American actor (born 1989)

Justin Hong-Kee Min (born March 20, 1990) is an American actor. He began his acting career with roles in several Wong Fu productions. He is known for portraying Ben Hargreeves in the Netflix original series The Umbrella Academy (2019–2024), and for portraying the title role in After Yang (2021).

== Early life and education ==
Min is a second-generation Korean American from Cerritos, California. He is improving his Korean, and wishes to participate in more Korean productions. He is also a second cousin of Ashley Park. Min is a Christian, and still uses the Bible his parents gave him when he was in middle school.

He graduated from Cerritos High School in 2007. He then attended Cornell University, where he served on the Student Assembly as the Minority Liaison; he graduated from the school's College of Arts & Sciences in 2011 with degrees in Government and English.

== Career ==
Prior to acting, Min was a journalist and photographer for various magazines. He completed photography assignments for the J.A.M. Awards, inVISIBLE, and The Served.

Min began acting in 2012. His early roles include appearances on TV series Faking It, CSI: Cyber, and Pure Genius. He is a collaborator of Wong Fu Productions, an independent production company based in Los Angeles, having starred in their 2017 short film How I Became an Adult and their 2019 web series Dating After College, among other projects.

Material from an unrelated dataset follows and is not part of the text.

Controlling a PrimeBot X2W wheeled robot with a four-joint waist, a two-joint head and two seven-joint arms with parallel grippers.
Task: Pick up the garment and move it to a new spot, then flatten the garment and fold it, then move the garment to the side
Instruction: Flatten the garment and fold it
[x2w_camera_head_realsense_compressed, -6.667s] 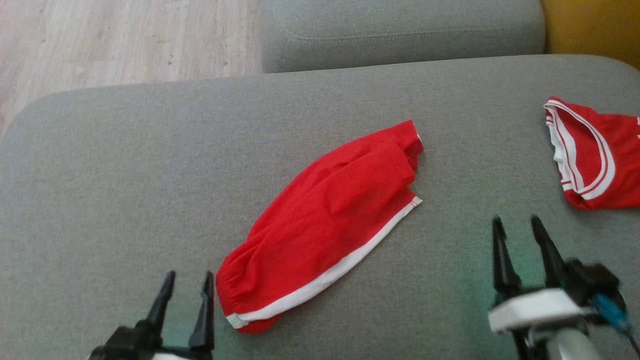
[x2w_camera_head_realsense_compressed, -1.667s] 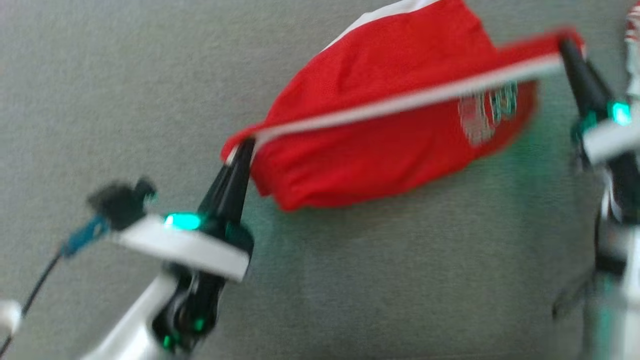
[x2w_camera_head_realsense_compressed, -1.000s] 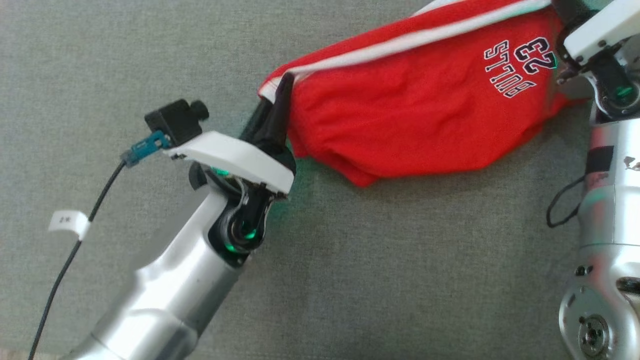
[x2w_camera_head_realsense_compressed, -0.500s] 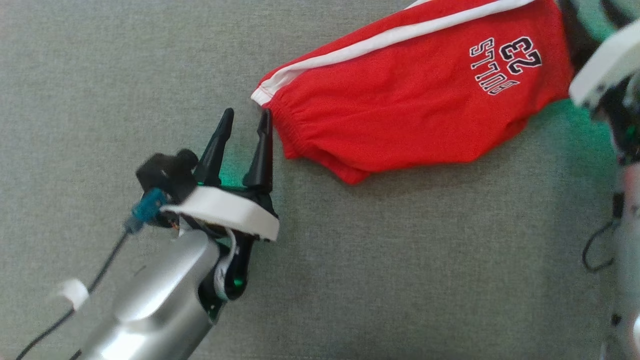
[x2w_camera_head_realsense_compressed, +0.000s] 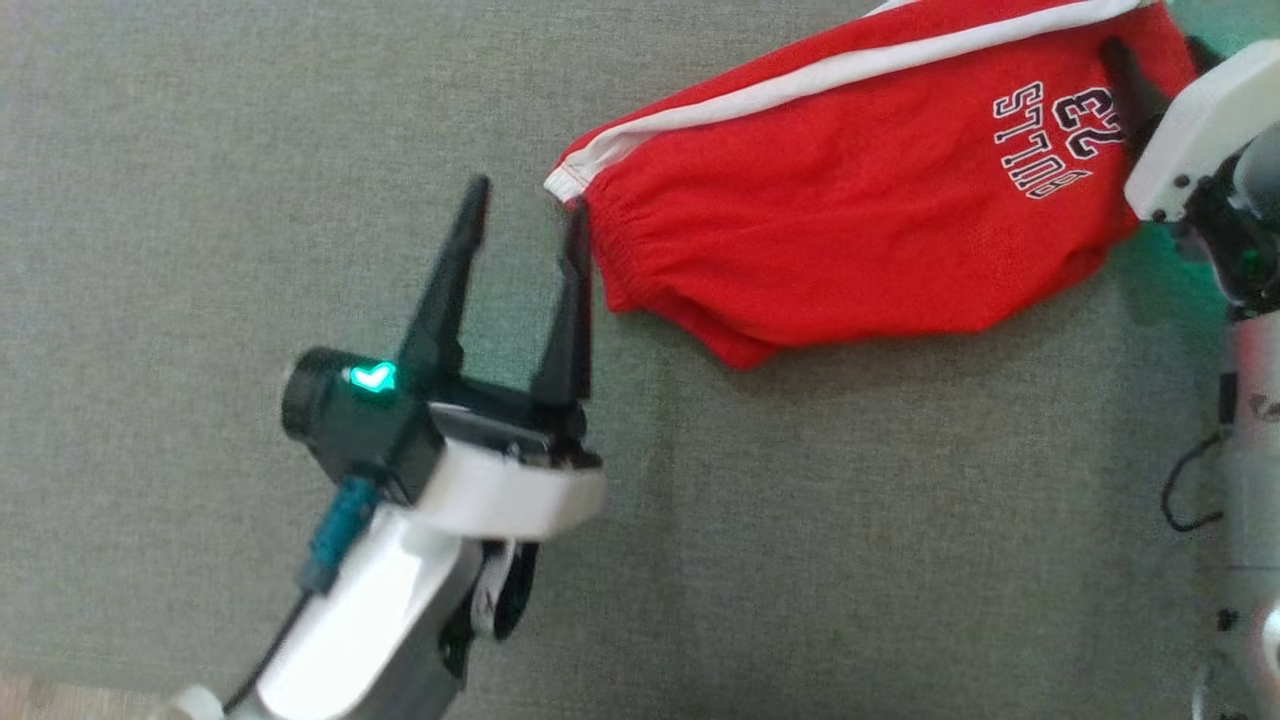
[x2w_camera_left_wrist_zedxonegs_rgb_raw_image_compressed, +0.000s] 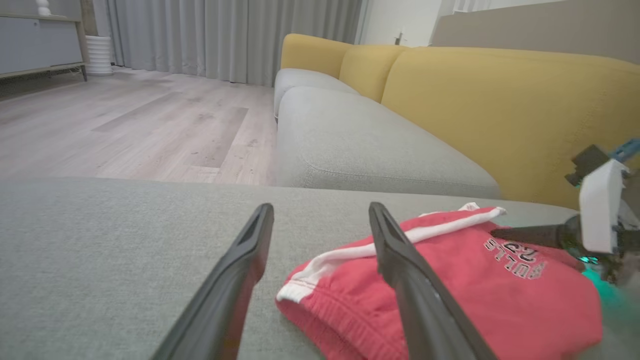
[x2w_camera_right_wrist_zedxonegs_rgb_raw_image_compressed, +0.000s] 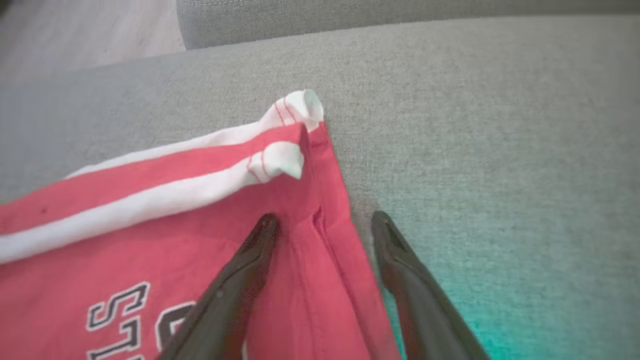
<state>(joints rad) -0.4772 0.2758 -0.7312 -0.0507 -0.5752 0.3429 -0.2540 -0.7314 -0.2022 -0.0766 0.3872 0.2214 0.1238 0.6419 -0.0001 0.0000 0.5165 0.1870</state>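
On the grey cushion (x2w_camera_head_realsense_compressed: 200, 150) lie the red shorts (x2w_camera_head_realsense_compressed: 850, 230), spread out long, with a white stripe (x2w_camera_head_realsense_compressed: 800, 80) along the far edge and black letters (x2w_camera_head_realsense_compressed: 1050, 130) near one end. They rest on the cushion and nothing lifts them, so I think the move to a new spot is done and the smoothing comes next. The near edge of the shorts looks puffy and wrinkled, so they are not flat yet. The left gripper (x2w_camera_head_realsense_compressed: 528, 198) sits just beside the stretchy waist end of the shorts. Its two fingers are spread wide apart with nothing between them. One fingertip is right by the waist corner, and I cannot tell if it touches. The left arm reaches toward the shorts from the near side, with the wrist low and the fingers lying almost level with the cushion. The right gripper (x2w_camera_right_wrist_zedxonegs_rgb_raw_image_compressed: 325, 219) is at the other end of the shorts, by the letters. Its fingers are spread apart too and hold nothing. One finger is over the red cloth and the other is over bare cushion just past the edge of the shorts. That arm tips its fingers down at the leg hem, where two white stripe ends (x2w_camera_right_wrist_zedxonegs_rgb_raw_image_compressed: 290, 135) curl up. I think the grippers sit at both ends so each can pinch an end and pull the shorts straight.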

In 2019, Min began starring in the Netflix series The Umbrella Academy as Ben Hargreeves. He was promoted to the main cast, from recurring character, in the second season. As the character was only shown in flashbacks in the comic books, Min was not part of the early publicity for the series in order to keep his role a secret. Min also used the expanded role in the television show to develop the character "from the ground up", and worked closely with Ethan Hwang, who played a young Ben, to ensure a "similar essence".

In April 2019, it was announced that Min had been cast in a main role in the science fiction film After Yang, starring Colin Farrell. The film was expected to be released in 2020 but was delayed to 2021 due to the COVID-19 pandemic.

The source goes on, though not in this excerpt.